> _ASSIGNED TASK_: Please return the whole listing word for word.

> _INFORMATION SUPPLIED_:

--------

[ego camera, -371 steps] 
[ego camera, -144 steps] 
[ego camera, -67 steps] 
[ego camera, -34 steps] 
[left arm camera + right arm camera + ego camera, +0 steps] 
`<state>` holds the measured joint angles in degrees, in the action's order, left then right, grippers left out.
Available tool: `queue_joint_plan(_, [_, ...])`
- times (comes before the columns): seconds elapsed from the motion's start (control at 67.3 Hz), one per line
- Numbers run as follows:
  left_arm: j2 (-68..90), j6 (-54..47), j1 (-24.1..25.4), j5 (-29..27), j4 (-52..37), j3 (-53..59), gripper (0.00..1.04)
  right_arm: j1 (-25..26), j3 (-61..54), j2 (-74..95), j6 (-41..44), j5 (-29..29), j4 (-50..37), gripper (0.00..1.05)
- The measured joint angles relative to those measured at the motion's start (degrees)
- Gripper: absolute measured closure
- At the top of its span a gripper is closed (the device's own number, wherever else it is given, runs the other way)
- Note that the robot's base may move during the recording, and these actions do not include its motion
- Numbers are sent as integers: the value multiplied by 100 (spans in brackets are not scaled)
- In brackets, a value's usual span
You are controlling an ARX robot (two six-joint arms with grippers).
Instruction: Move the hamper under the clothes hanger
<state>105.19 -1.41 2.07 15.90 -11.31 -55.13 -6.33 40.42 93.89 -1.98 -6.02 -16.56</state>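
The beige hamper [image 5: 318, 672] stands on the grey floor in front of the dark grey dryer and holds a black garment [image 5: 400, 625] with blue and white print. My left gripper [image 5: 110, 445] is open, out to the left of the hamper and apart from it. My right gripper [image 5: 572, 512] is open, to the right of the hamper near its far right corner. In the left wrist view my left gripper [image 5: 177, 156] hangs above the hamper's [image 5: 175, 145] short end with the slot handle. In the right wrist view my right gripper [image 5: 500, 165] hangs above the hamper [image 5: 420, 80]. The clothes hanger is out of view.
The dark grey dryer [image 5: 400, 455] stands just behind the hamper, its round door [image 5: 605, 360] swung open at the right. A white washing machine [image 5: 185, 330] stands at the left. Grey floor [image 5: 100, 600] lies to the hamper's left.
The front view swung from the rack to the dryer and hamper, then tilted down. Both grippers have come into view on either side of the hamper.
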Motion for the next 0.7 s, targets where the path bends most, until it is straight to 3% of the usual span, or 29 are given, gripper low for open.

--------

> _RESPONSE TO THE TASK_:
[ego camera, -371 steps] 
[ego camera, -144 steps] 
[ego camera, -67 steps] 
[ego camera, -34 steps] 
[left arm camera + right arm camera + ego camera, +0 steps] 
`<state>` holds the measured joint angles in degrees, in the action's order, left then right, grippers left out.
Available tool: `queue_joint_plan(_, [_, ...])`
- times (comes before the columns): seconds elapsed from the motion's start (control at 67.3 Hz), one per line
- Numbers run as follows:
  left_arm: j2 (-68..90), j6 (-54..47), j1 (-24.1..25.4), j5 (-29..27), j4 (-52..37), j3 (-53..59), gripper (0.00..1.04)
  right_arm: j1 (-25..26), j3 (-61..54), j2 (-74..95), j6 (-41..44), j5 (-29..29), j4 (-50..37), gripper (0.00..1.05)
- The measured joint angles relative to those measured at the motion's start (degrees)
- Gripper: absolute measured closure
- At the top of its span a gripper is closed (the device's own number, wherever else it is given, runs the other way)
- Note that the robot's base may move during the recording, and these actions do not include its motion
- Numbers are sent as integers: the value multiplied by 100 (spans in brackets are not scaled)
- In brackets, a value's usual span
You are controlling an ARX robot (two six-joint arms with grippers).
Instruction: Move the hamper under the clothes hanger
<state>105.19 -1.41 2.07 15.90 -11.31 -55.13 -6.33 40.42 93.89 -1.98 -6.02 -16.56</state>
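The beige hamper [image 5: 318, 672] stands on the grey floor in front of the dark grey dryer and holds a black garment [image 5: 400, 625] with blue and white print. My left gripper [image 5: 110, 445] is open, out to the left of the hamper and apart from it. My right gripper [image 5: 572, 512] is open, to the right of the hamper near its far right corner. In the left wrist view my left gripper [image 5: 177, 156] hangs above the hamper's [image 5: 175, 145] short end with the slot handle. In the right wrist view my right gripper [image 5: 500, 165] hangs above the hamper [image 5: 420, 80]. The clothes hanger is out of view.
The dark grey dryer [image 5: 400, 455] stands just behind the hamper, its round door [image 5: 605, 360] swung open at the right. A white washing machine [image 5: 185, 330] stands at the left. Grey floor [image 5: 100, 600] lies to the hamper's left.
The front view swung from the rack to the dryer and hamper, then tilted down. Both grippers have come into view on either side of the hamper.
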Motion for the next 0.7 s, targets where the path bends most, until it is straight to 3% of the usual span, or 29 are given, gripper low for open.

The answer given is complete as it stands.